YOUR GOAL — In the records below, find the line holding "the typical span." and the line holding "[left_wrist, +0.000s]". Set down both, with every line between them, exactly.

Collected data
■ ■ ■

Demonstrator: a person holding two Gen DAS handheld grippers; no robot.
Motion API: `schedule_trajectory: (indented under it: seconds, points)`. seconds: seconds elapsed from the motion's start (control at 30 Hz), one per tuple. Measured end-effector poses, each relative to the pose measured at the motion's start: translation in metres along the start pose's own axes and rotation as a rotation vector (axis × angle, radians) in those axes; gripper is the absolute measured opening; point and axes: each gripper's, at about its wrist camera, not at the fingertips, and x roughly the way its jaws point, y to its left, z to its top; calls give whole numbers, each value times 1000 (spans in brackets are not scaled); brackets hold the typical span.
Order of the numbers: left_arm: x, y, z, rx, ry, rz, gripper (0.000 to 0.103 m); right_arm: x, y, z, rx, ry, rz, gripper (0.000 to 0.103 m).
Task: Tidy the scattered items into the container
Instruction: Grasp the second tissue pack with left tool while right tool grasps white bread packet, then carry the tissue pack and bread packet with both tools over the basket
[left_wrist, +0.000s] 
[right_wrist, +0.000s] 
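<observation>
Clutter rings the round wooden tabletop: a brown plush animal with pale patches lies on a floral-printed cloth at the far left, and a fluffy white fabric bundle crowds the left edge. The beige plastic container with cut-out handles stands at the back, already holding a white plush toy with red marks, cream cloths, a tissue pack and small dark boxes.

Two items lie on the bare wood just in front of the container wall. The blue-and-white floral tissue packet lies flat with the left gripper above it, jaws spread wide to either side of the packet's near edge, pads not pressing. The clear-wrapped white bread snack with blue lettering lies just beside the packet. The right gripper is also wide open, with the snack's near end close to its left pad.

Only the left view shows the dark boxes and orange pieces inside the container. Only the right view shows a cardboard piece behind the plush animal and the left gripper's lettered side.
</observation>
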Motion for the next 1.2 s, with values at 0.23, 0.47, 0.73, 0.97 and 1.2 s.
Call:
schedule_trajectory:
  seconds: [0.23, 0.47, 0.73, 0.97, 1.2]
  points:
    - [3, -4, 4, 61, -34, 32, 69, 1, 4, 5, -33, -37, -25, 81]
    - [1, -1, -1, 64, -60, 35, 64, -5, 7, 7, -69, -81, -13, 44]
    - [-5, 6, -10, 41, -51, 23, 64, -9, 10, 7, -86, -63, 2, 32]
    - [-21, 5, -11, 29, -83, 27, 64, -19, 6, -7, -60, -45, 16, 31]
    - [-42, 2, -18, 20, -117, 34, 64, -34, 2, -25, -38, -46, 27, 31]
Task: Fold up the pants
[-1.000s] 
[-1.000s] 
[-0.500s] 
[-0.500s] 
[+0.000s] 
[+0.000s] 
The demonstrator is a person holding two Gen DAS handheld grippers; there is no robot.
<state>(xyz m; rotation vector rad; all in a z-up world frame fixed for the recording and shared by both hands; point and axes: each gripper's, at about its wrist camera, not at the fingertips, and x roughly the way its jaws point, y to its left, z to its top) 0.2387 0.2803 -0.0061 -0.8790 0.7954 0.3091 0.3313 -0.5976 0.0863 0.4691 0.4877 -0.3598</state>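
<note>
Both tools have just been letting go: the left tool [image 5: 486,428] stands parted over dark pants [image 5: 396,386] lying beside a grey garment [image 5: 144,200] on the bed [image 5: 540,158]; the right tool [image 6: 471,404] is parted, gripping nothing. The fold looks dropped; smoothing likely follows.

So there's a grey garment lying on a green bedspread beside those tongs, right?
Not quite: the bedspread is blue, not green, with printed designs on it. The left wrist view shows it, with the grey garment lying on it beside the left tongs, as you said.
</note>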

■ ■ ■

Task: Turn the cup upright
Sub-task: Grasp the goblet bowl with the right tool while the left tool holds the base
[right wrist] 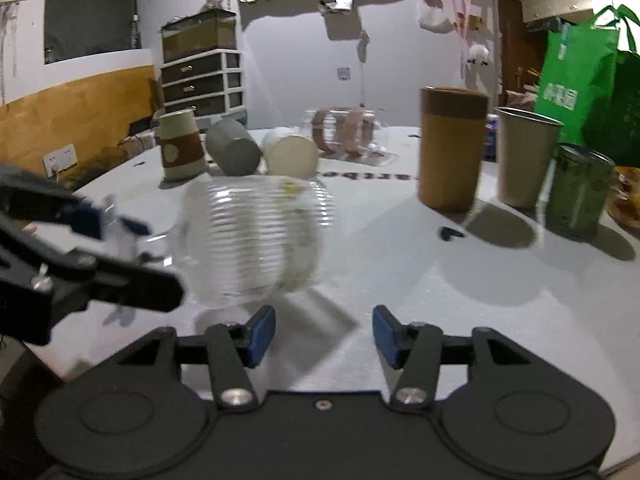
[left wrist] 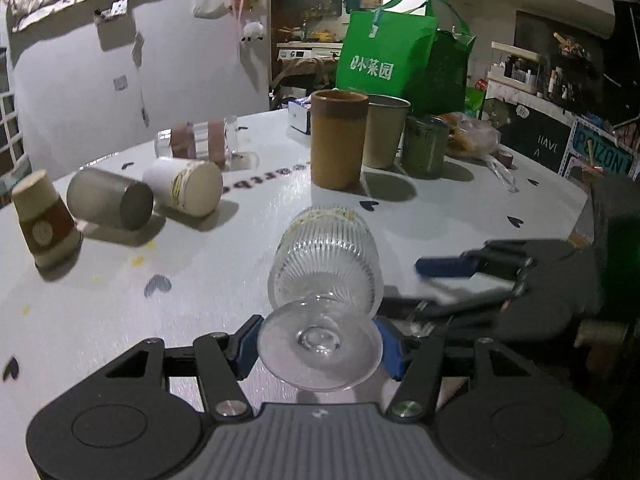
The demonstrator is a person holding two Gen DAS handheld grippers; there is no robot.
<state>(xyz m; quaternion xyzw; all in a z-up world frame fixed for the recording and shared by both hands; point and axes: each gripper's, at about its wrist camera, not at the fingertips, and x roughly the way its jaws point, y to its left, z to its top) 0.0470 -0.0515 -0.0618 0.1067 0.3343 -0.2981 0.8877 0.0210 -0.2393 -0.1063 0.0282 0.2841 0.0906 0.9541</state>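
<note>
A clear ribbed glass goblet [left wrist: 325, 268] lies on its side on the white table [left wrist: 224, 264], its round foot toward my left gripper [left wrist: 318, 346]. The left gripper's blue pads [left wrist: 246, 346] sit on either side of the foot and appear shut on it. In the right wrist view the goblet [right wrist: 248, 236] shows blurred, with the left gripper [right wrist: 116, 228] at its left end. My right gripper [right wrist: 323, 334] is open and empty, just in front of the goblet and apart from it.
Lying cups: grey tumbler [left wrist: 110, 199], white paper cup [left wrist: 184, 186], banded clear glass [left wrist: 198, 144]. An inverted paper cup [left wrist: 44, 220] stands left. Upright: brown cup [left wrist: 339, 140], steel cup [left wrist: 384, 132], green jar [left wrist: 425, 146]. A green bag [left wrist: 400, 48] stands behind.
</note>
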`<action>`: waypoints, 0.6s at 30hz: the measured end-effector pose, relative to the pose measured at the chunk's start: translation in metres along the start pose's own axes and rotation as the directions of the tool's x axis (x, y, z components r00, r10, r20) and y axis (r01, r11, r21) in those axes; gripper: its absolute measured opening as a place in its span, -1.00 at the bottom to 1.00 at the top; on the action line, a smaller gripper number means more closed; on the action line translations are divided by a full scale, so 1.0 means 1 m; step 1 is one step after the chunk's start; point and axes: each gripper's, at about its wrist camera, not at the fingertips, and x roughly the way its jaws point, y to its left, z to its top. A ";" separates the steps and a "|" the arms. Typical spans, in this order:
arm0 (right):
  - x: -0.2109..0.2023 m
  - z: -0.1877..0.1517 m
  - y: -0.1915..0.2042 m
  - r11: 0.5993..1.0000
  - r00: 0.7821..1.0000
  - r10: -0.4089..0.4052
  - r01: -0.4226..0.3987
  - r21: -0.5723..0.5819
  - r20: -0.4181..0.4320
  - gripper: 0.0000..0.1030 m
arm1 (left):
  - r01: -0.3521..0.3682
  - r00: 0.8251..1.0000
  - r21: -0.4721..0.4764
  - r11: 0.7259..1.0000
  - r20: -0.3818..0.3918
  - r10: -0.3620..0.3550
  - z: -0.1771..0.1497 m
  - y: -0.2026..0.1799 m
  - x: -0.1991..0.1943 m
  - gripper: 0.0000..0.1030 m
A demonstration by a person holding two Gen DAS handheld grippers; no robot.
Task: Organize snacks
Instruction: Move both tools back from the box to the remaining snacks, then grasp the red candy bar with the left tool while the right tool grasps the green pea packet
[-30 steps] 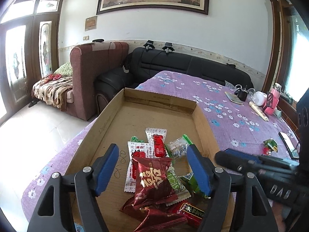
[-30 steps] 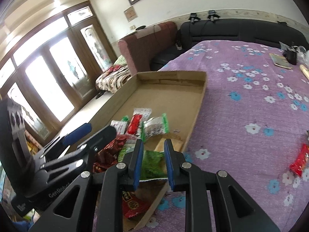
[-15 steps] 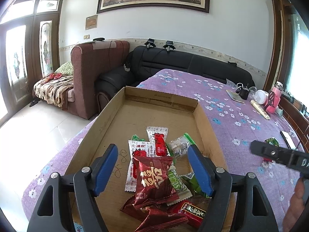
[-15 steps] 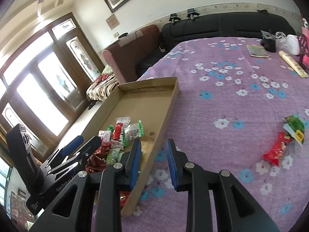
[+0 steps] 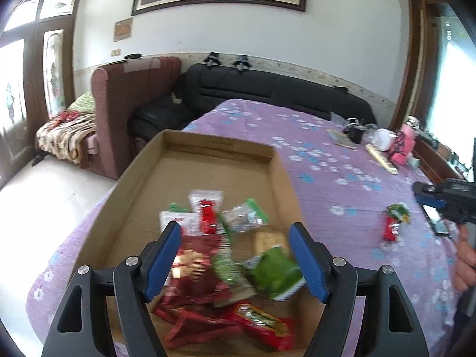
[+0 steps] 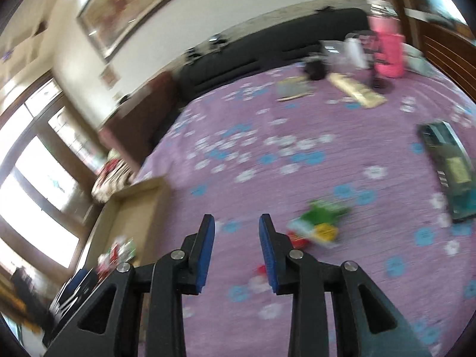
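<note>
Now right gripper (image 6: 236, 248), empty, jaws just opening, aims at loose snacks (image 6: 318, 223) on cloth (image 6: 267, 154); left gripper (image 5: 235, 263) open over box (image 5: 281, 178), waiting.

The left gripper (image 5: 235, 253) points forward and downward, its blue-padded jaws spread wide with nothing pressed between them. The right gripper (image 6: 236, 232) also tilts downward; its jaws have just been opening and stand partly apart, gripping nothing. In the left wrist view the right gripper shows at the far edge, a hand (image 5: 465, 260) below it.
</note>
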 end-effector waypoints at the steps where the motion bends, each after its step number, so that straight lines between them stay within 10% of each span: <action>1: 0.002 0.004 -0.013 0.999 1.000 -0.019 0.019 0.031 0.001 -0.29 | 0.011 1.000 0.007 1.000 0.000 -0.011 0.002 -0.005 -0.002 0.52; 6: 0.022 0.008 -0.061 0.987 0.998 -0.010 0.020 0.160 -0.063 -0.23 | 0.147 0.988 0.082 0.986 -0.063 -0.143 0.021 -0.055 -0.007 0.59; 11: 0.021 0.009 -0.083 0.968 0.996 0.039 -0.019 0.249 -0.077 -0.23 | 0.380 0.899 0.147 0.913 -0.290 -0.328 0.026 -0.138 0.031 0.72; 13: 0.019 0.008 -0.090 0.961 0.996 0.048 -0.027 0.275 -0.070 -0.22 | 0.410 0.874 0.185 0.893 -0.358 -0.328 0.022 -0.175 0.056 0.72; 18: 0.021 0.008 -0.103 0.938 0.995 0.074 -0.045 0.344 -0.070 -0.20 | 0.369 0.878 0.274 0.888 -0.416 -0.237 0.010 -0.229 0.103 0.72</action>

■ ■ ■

EXERCISE RESULT —
Motion API: `schedule_trajectory: (indented under it: seconds, points)`. seconds: seconds elapsed from the motion's start (control at 30 Hz), one per tuple. Measured end-effector poses, each relative to the pose measured at the motion's start: translation in metres along the start pose's own axes and rotation as a rotation vector (axis × angle, radians) in those axes; gripper is the absolute measured opening; point and axes: each gripper's, at about its wrist camera, not at the fingertips, and x roughly the way its jaws point, y to its left, z to its top; calls give whole numbers, each value times 1000 (spans in brackets are not scaled); brackets hold the typical span.
Order of the numbers: left_arm: x, y, z, rx, ry, rz, gripper (0.000 to 0.103 m); right_arm: x, y, z, rx, ry, rz, gripper (0.000 to 0.103 m).
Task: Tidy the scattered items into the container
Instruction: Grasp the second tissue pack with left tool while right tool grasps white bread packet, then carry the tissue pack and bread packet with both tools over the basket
[left_wrist, +0.000s] 

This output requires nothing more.